James Buchanan Barnes had lived from 1722 to 1748, and presumably died while saving kids from a fire in the local orphanage. Son of the local Lord, he had thus been known both for sleeping around and helping the townsfolk where he could. This made him a little of a celebrity in the town which was why Steve could easily find a painting of him.
The resemblance to the James in Steve's house was striking.
Steve tried to find some news about his house as well, but couldn't find more than the delivery date and his aunt's deed of purchase.
Before he would look up ways to kill a vampire Steve decided to look at the album. He didn't think he could kill anyone in cold blood anyway, not even a deadly one like James.
He settled down in a quiet nook and opened the album.
The first pages were filled with pictures that were familiar, pictures he still had the twin of. His grandparents, his mom as a tiny tot, some people whose names were lost to time, and a woman whom he recognised as his great aunt.
On page three was the first picture of the house. Gradually photos of the family were replaced by photos of the house and the neighbouring countryside. One entire page was dedicated to a crude drawing of James, with the caption James looking handsome on my birthday.
The captions to pictures became longer and more detailed.
A bouquet of wildflowers James picked me on his evening stroll.
Stargazing over the lake. James insisted I wore his jacket.
Sprained my ankle when I fell from the appletree. James has been fussing over me non stop.
On and on.
For all intents and purposes his great aunt seemed to have been married to James. No wonder the man, vampire, person looked so sad. His love had died and as soon as Steve moved in he proceeded to chuck out all of her stuff. He felt more sorry than scared now.
With a new resolve Steve biked back to the house, apprehension growing as it came within sight. That his aunt and her neighbours hadn't been eaten was reassuring, but not a reason for Steve to throw caution completely in the wind.
He fashioned a crude stake from one of the branches he had sawed off earlier, and caustically stepped into the house.

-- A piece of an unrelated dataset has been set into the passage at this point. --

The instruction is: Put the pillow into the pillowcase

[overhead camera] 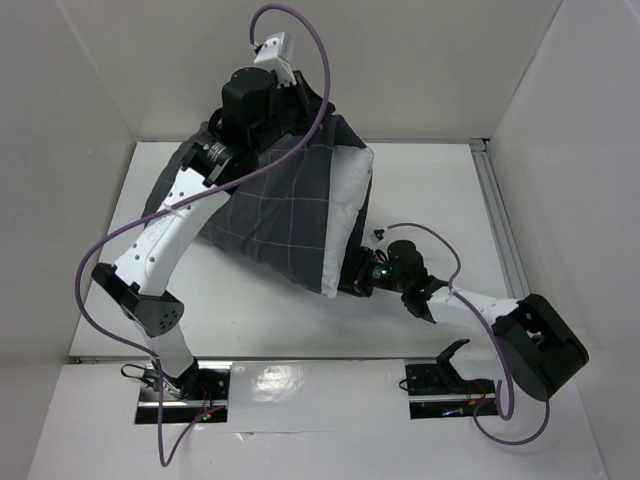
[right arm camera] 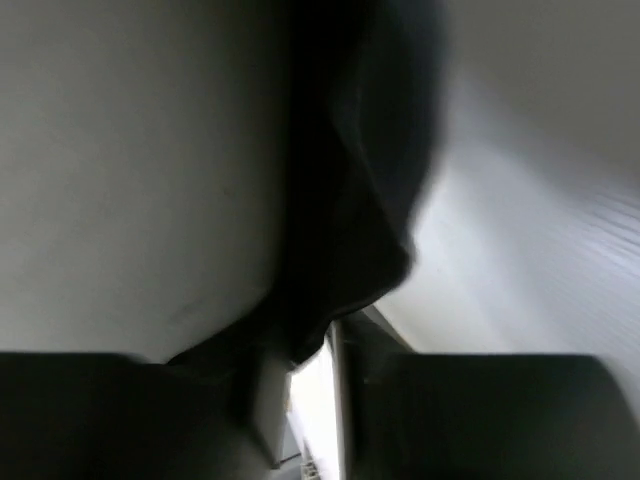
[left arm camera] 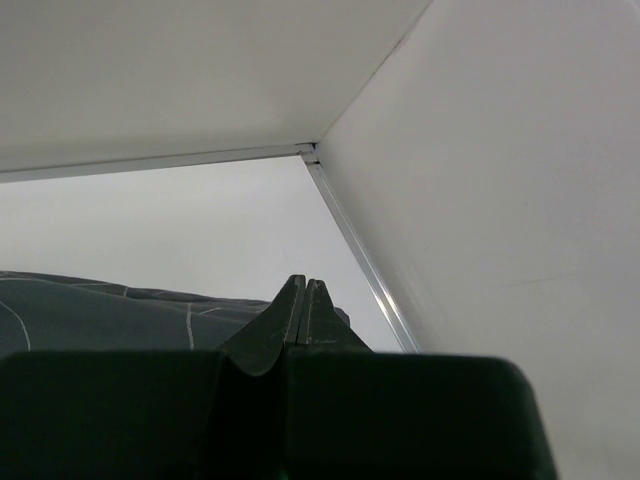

James surprised him again. The vampire was standing in the kitchen, stirring something that smelled divine, especially to Steve who wasn't in the habit to cook for himself and grievously missed takeout.
Steve half heartedly brandished his stake, and James eyed it as he nervously wiped his hands on his flowered apron.
"I made you casserole," James blurted out with his hands held up in the air.
"Casserole?" Steve's mouth said, probably by order of his stomach which rumbled appreciably. "Wait. Don't you want to eat me ?"
The corner of James' mouth curled up at Steve's lack of either killing him or throwing him out, and Steve waved his stake some more to show he wasn't afraid to use it. A blatant lie but James was nice enough to stop smirking.
"Pff. I'm not a barbarian. I eat steak, rare. And greens and mash to go with it."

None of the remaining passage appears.